WORK REQUIRED:
Copy out exactly the lines below that run from the one holding "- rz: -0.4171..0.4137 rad" to the one holding "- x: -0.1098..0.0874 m", keeping both of those lines and no others.

RECORDS FOR THE TASK:

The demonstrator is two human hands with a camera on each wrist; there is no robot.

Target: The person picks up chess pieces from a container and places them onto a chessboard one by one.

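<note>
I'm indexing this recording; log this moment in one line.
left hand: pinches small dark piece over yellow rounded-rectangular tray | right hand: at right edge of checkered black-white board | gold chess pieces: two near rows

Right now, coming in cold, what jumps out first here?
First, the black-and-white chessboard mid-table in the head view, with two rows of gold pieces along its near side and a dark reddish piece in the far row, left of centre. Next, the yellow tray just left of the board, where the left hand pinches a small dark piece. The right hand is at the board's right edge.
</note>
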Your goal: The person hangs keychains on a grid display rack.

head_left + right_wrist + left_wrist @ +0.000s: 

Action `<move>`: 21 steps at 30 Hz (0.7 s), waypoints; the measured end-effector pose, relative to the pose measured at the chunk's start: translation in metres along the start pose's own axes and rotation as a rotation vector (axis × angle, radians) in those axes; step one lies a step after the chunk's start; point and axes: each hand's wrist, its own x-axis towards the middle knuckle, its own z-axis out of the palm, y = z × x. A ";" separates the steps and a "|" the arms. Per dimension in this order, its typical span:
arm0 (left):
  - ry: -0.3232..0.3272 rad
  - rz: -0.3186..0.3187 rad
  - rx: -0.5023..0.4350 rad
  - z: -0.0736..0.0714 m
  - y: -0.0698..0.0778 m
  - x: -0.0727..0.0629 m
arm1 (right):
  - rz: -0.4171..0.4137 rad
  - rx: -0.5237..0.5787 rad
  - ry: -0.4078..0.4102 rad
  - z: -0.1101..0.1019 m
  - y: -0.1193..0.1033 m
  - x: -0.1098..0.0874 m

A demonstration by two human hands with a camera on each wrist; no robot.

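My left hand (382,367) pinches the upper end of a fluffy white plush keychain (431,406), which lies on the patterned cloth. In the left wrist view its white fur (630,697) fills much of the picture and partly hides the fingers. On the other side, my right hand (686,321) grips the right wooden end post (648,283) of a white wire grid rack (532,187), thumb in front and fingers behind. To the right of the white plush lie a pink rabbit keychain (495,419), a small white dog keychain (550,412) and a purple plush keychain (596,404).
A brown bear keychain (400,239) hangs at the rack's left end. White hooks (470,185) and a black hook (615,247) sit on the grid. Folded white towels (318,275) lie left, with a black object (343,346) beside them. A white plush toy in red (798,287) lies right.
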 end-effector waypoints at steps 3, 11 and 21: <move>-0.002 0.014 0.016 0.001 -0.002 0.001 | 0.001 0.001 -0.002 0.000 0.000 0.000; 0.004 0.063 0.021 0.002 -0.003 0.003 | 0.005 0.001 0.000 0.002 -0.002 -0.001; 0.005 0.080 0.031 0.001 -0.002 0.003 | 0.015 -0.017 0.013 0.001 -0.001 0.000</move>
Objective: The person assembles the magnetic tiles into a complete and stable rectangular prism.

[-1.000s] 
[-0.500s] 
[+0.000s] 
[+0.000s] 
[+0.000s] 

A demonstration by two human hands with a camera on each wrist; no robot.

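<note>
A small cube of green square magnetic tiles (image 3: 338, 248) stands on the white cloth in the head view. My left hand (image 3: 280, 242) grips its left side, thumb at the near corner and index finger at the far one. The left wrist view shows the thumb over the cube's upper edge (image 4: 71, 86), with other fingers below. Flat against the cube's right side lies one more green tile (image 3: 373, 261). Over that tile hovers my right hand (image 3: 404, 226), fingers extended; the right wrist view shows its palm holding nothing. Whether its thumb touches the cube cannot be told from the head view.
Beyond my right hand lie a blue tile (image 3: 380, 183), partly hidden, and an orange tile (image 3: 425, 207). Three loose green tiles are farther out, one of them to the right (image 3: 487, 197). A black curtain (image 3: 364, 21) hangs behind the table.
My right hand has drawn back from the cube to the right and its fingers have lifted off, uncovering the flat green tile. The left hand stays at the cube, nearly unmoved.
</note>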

SOLUTION TO THIS TASK:
  - rz: -0.4171..0.4137 rad
  - rx: -0.5237..0.5787 rad
  - ry: -0.4078..0.4102 rad
  - z: -0.1101..0.1019 m
  - y: -0.1193..0.1033 m
  - x: -0.1098..0.0874 m

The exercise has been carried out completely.